CompactFlash capacity varies by card and camera firmware
Battery
AA / AAA battery setup depending on model kit
Size
Compact digital camera body
Researched owner note
Why people still want it
Minolta DiMAGE S304 is best treated as a Konica/Minolta compact whose appeal is the less-common brand look, simple flash snapshots, and a working complete kit. Judge this exact model around its 2001 release context, 3 MP, compact CCD sensor, 35-140mm equivalent, 4x optical zoom, and CompactFlash setup instead of the brand name alone.
What owners like
People still look for Minolta DiMAGE S304 because it gives a real-camera flash workflow, brand-specific color and menus, and a tactile body that feels different from a phone. The useful part is the exact mix of 35-140mm equivalent, 4x optical zoom, CompactFlash, and the model's size when the seller proves the actual unit works.
Common complaints
Common complaints are scarce batteries or chargers, older card formats, sliding-cover wear, scratched screens, and less predictable resale support than Canon or Sony compacts.
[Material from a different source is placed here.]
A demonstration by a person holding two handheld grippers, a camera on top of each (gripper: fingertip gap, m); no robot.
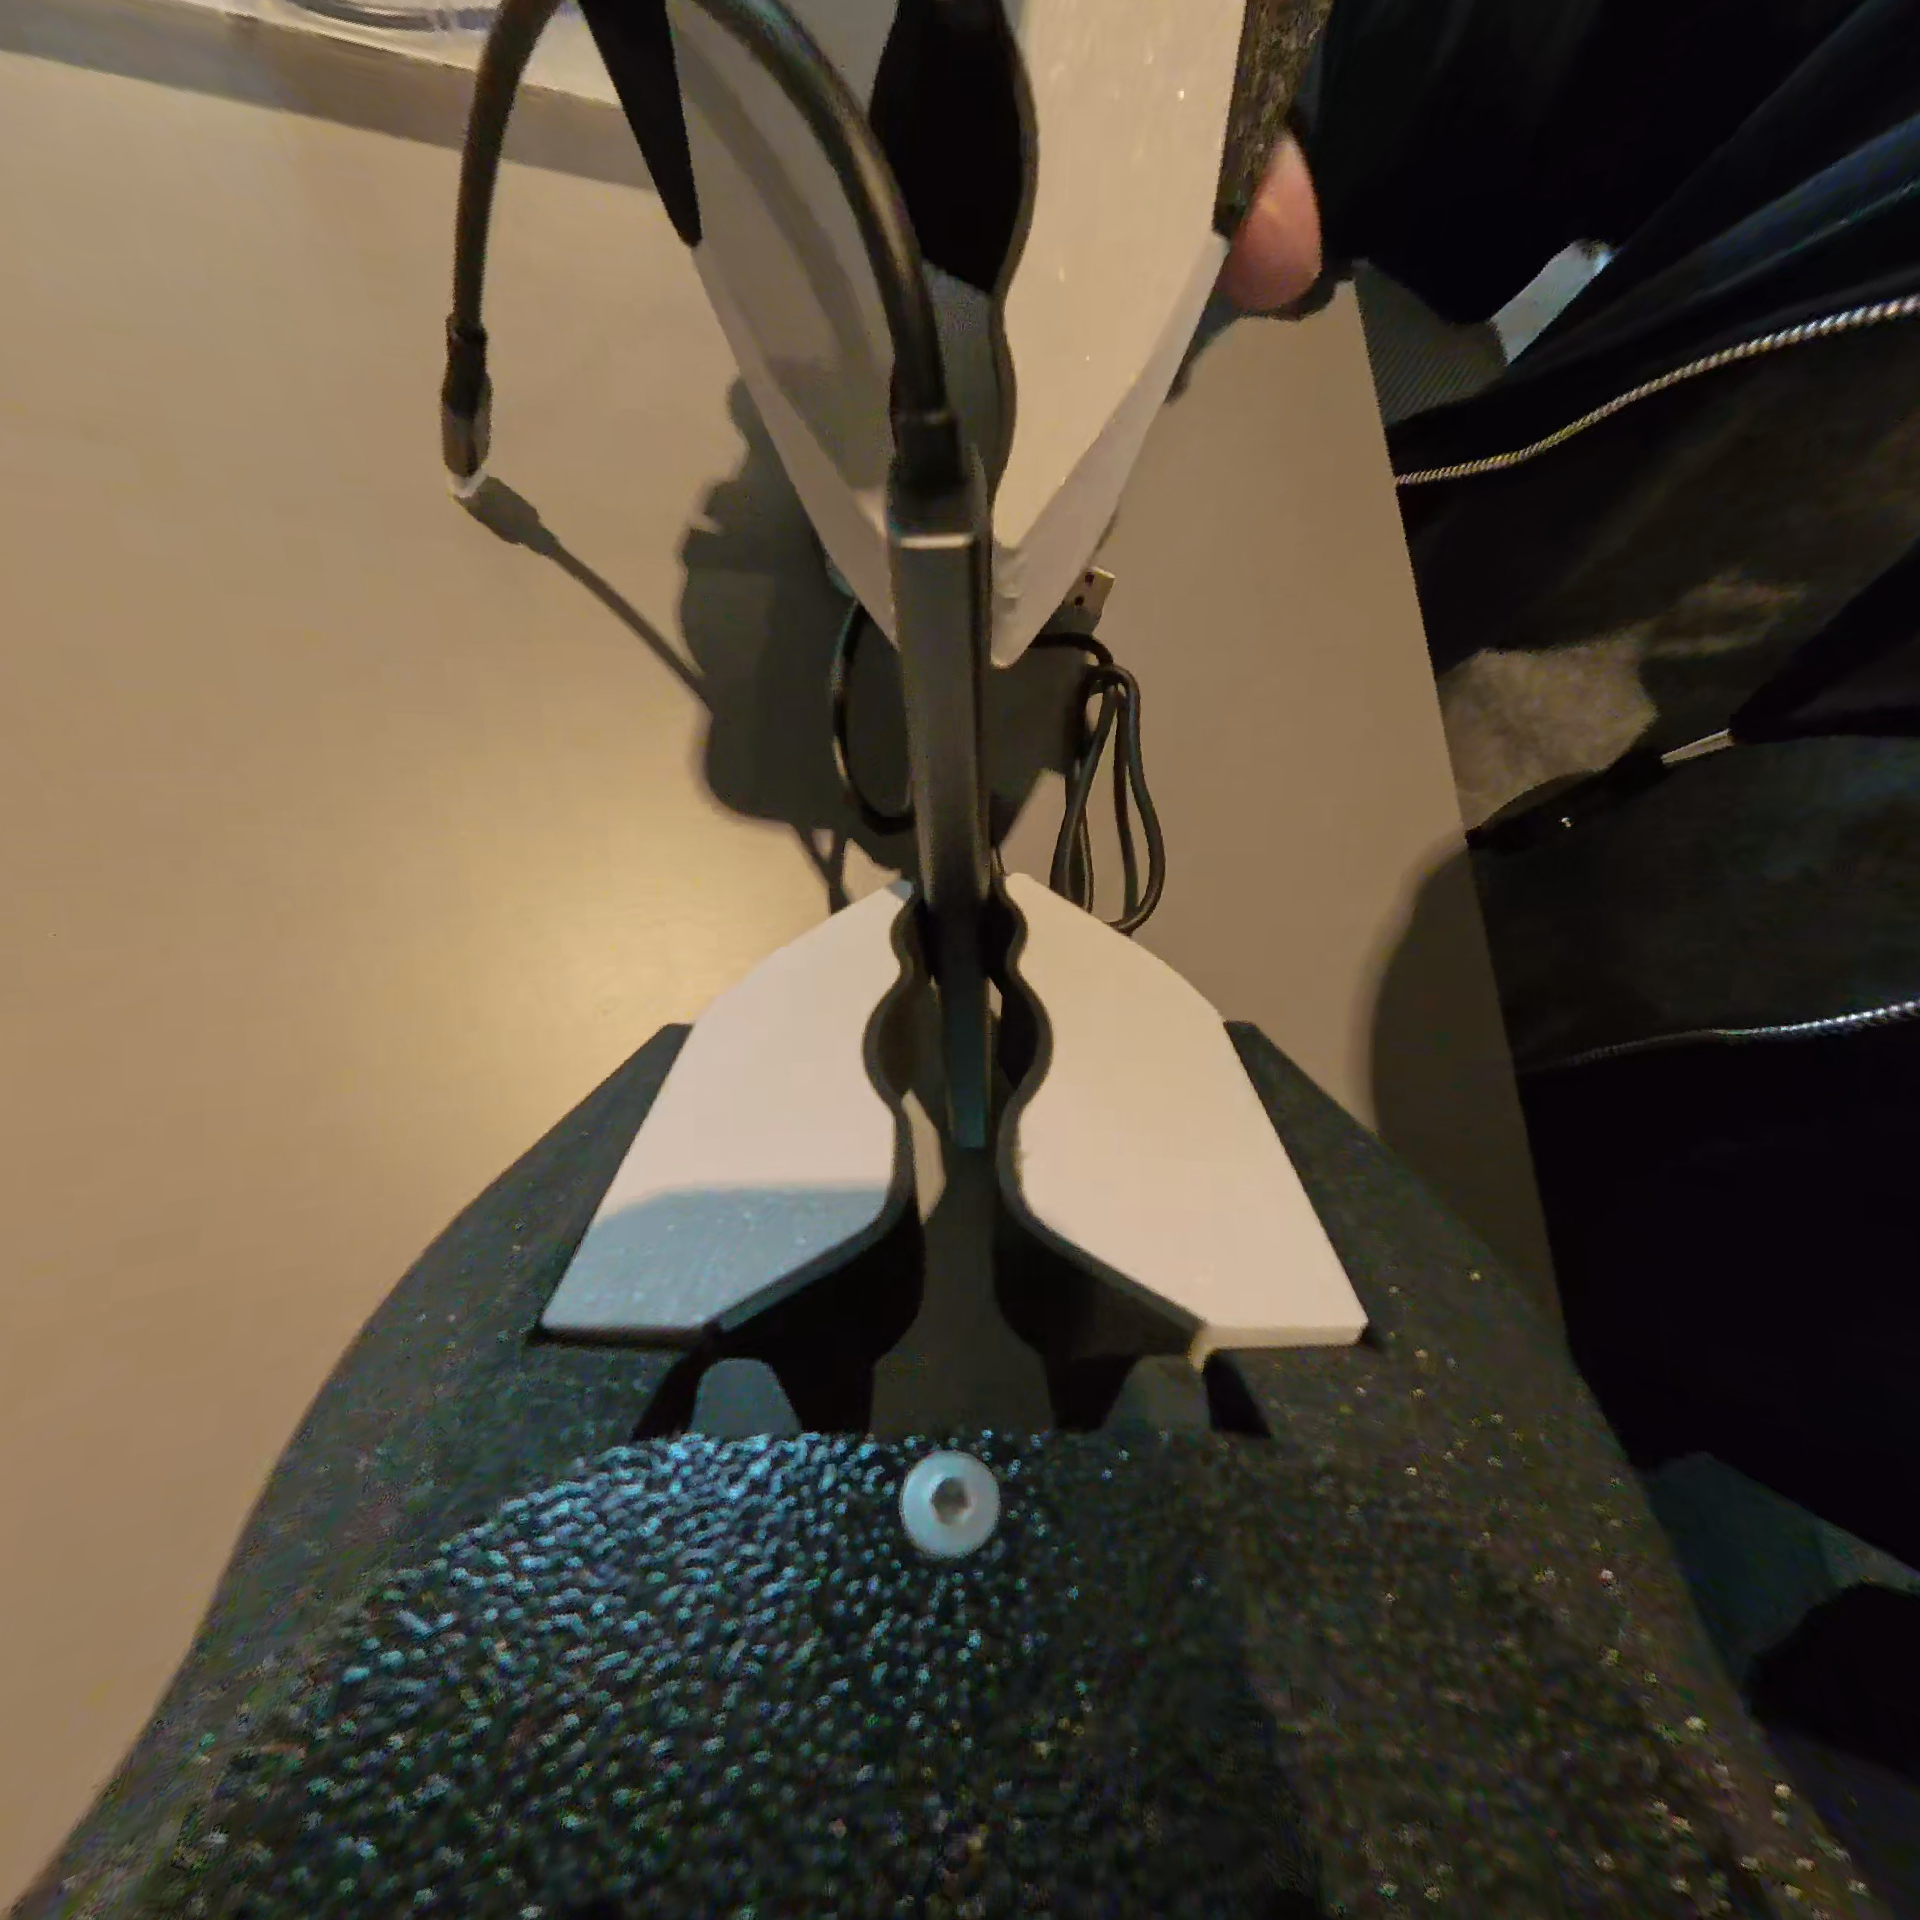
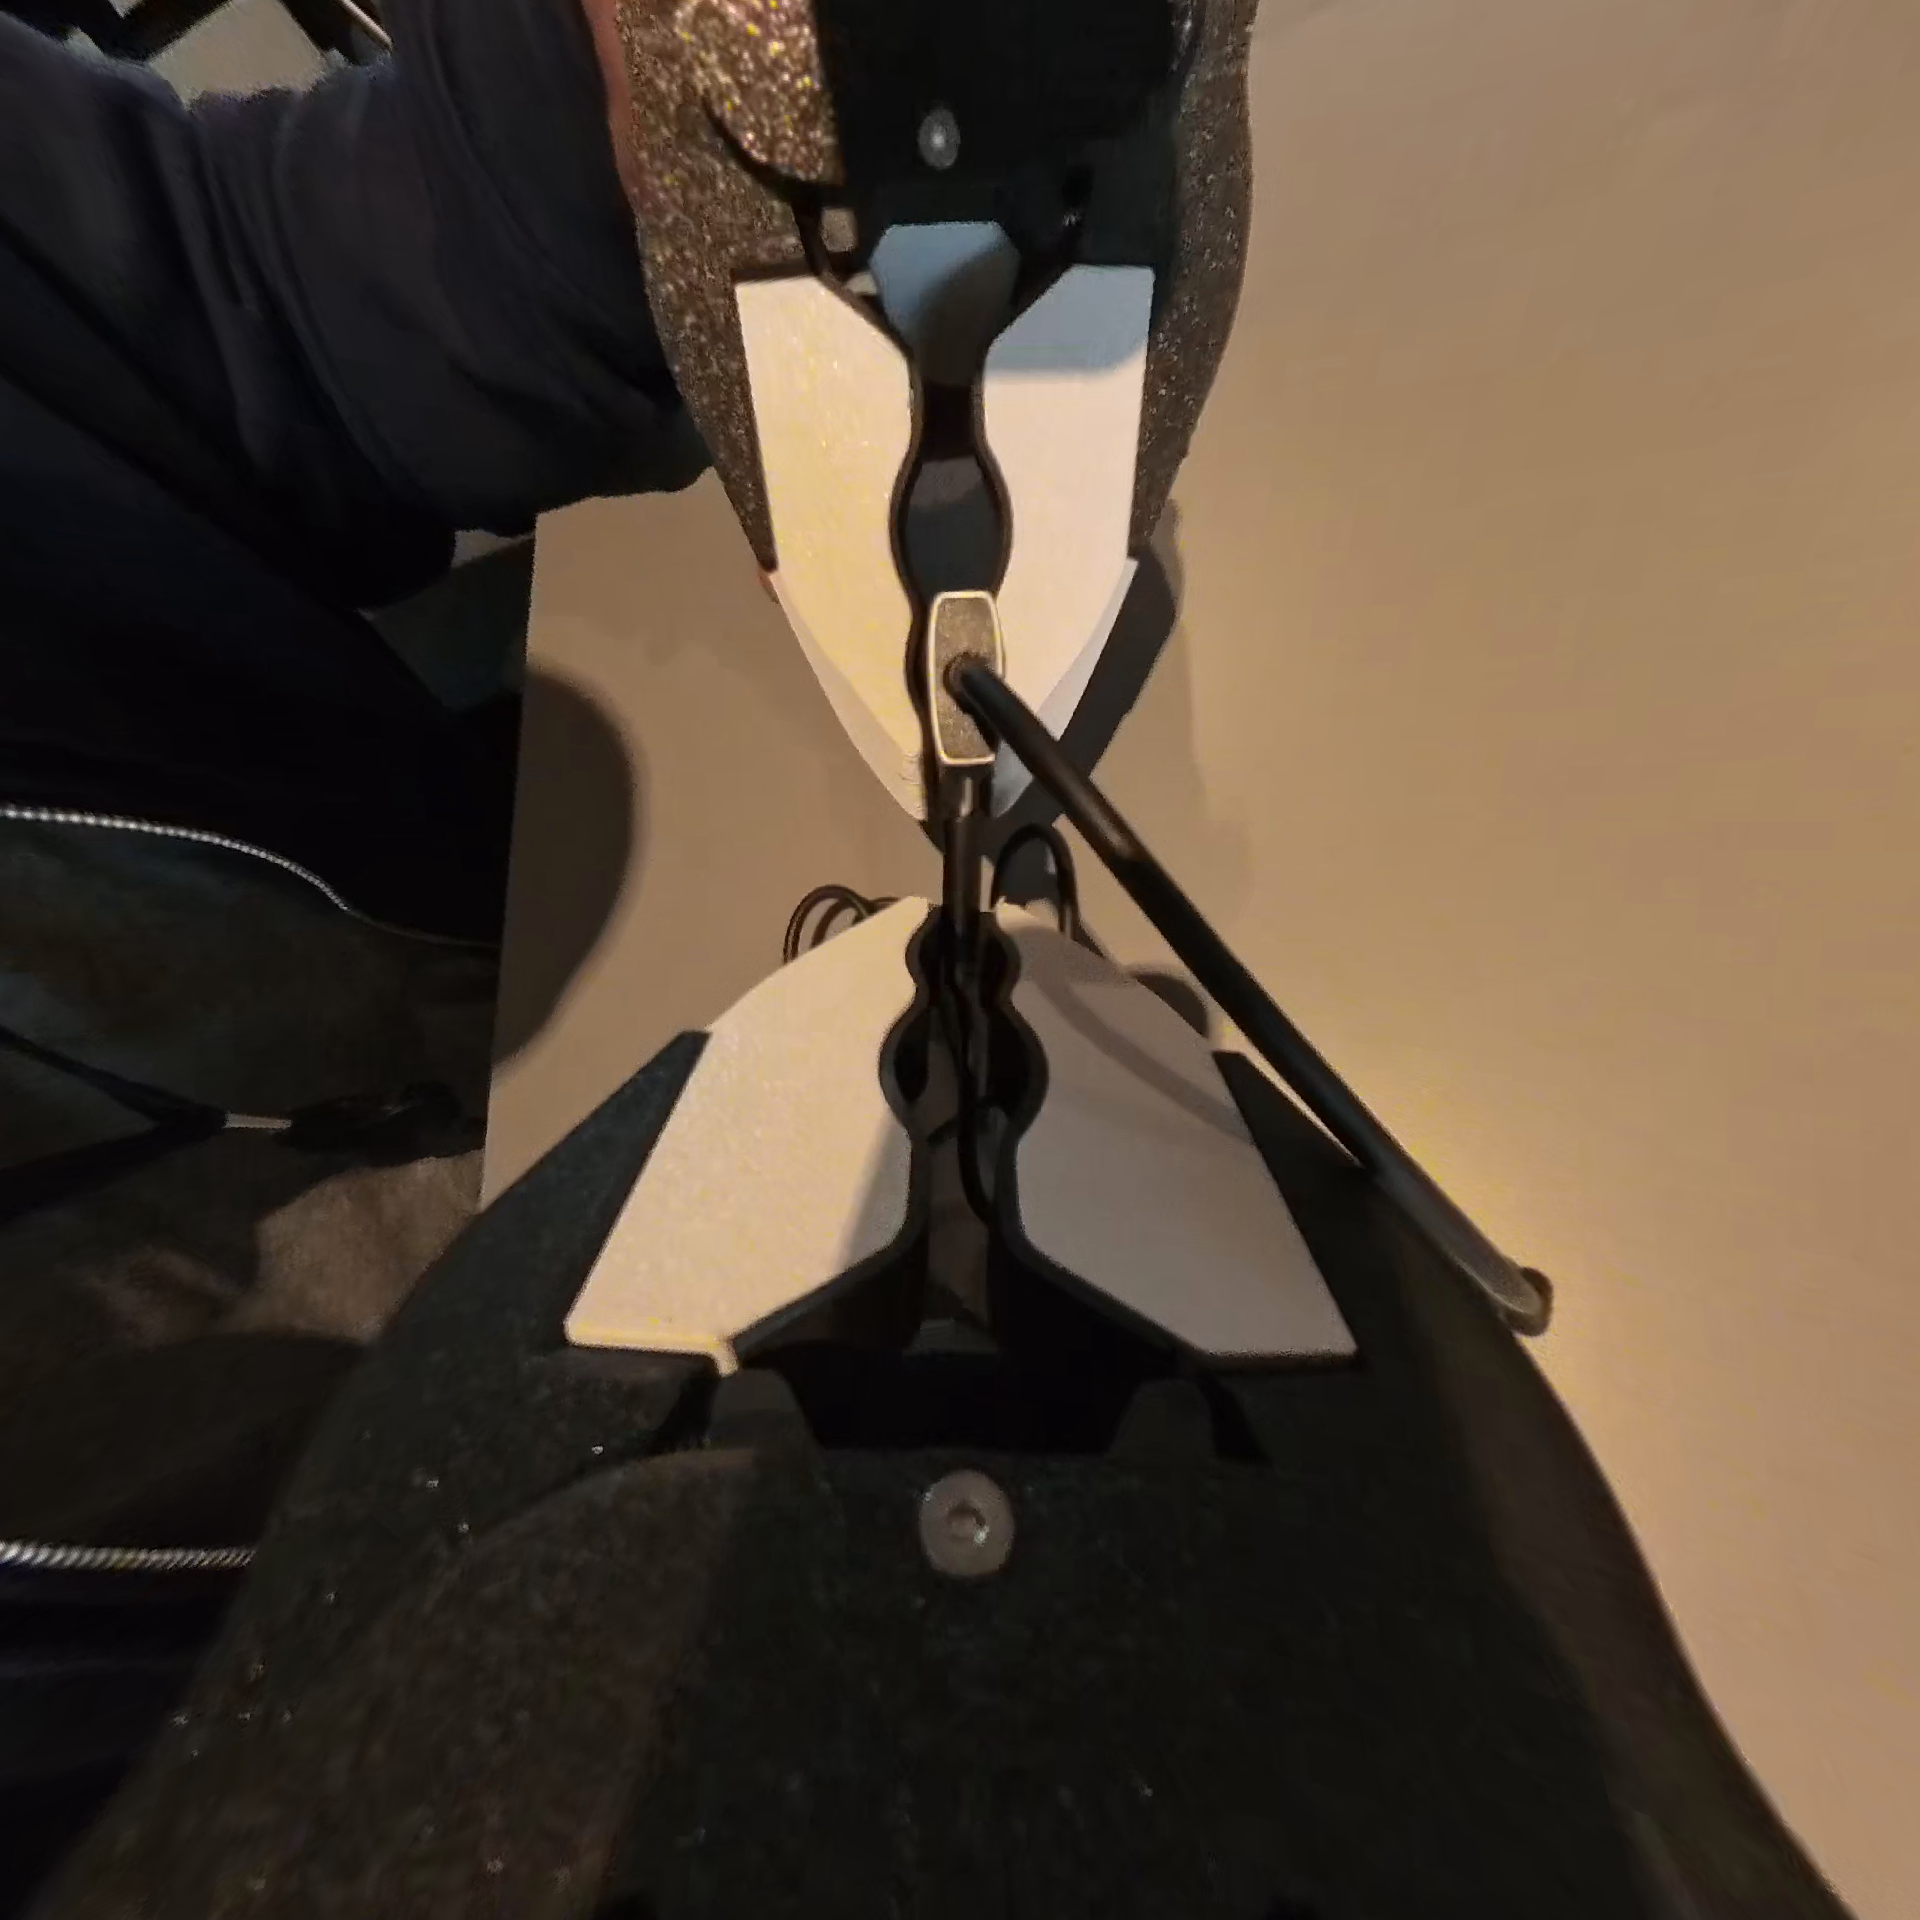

For Minolta DiMAGE S304, the practical risk is the 2001-era condition: AA / AAA battery setup depending on model kit can be convenient, but dirty contacts, weak battery doors, and the wrong battery chemistry can still make the camera seem broken; CompactFlash can be the hidden cost because cards and readers are less convenient than standard SD; and 35-140mm equivalent, 4x optical zoom should move cleanly and focus without clicking, grinding, or repeated restart messages.
What to compare
Use Minolta DiMAGE S404, Minolta DiMAGE S414, Fujifilm DS-270HD, and Fujifilm FinePix 4700 as the real comparison set for Minolta DiMAGE S304. Compare card availability, battery sourcing, screen age, and whether a newer complete kit is easier to live with; the best buy is usually the listing with clearer working proof and easier accessories, not the one with the most familiar name.
Built from this model's specs plus source-backed community / review / model list owner patterns.